SELLERS’ OBLIGATIONS 
  
 Between the date of this agreement and the Date of Completion, VALFIN undertakes, for itself and on behalf of the other sellers, to allow the accountants appointed by QEP
to carry out a financial review of the financial situation of PRCI at 30 September 2004, available by 5 October 2004, and in this respect to have access to the financial information, the employees of PRCI and the working papers of the auditors in
relation to PRCI. 
  
 COMPLETION 
  
 Completion shall occur no later than 29 October 2004, or otherwise with a prior written
consent of the parties, when: 
  

	(a)	VALFIN shall hand over to QEP or its representative: 

  

	 	(i)	the share transfer forms for the Shares executed and signed by each shareholder and the tax forms no 2759; 

  

	 	(ii)	the share register of the Company and the shareholders’ accounts; 

  

	 	(iii)	the register of the minutes of the shareholders’ and board of directors’ meetings and the board attendance book of the Company and the register of the minutes of the
shareholders’ meetings of Cometel; 

  

 -4- 

	 	(iv)	the letters of resignation of all the directors of the Company other than those requested by QEP to continue, and resignation letters of the statutory auditors of the Company;

  

	 	(v)	a certified copy of the minutes of the board of directors’ meeting of the Company convening the shareholders of the Company in an ordinary shareholders’ meeting which is
to meet on the Date of Completion; 

  

	 	(vi)	a release of any and all charges over the Shares or any asset of the Company or Cometel; 

  

	 	(vii)	a release of any and all guarantees given by the Company or Cometel to any other person for the liabilities or performance of VALFIN or any company in the group of companies of
which VALFIN is a member; 

  

	 	(viii)	a non competition covenant signed by each shareholder, pursuant to the attached model (Schedule 2); 

  

	 	(ix)	a waiver, given by Mr Norbert Warrau, of his right to subscribe for shares on an increase in share capital of PRCI as provided by an amendment to his employment contract dated 2
January 2003, in a satisfactory form to QEP; 

  

	(b)	QEP shall pay that part of the price payable on Completion and shall hand over to VALFIN the escrow instruction letter, in accordance with the attached model (Schedule 3),
and 

  

	(c)	VALFIN will have complied with its obligations set out in the above paragraph “Sellers’ obligations”. The financial situation of PRCI on Completion will not be
materially and adversely different to the position disclosed by the June 2004 accounts. 

  
 If any obligation at Completion is not fulfilled VALFIN shall remain obliged to satisfy that obligation. 
  
 If the provisions of the c) above are not fully complied with, QEP shall not be obliged to complete the sale and purchase of the Shares and shall be entitled to elect (i)
to rescind this agreement, without liability on the part of QEP, the amount of €70,000 paid to Philippe Chavanne by QEP being released to QEP, or (ii) defer the Date of Completion, or (iii) to proceed to the acquisition of the Shares, without
prejudice to its rights under this agreement. 
  
 COSTS 

 
 Each party shall bear its own costs, fees and expenses in relation to its counsel or
advisers.
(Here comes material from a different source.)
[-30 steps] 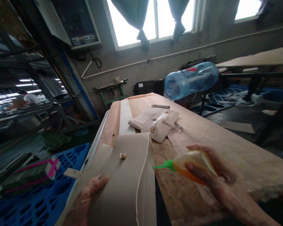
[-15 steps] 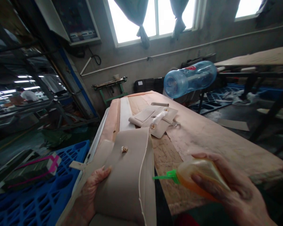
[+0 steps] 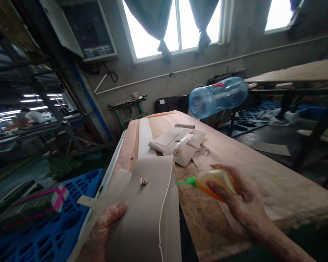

The registration fees shall be paid by QEP. 
  
 ELECTION OF
DOMICILE 
  
 For the execution of this agreement and what may arise
therefrom, the parties elect domicile at their respective addresses given above. 
  
 LANGUAGE AND APPLICABLE LAW 
  
 Given that there are two
agreements, one in the language of each of the parties, it is agreed that the document in French shall prevail in event of difficulty in its interpretation or implementation the parties declare that this Agreement is governed by and is to be
interpreted in accordance with French law and that only French courts applying French law shall be deemed competent in event of any litigation between them.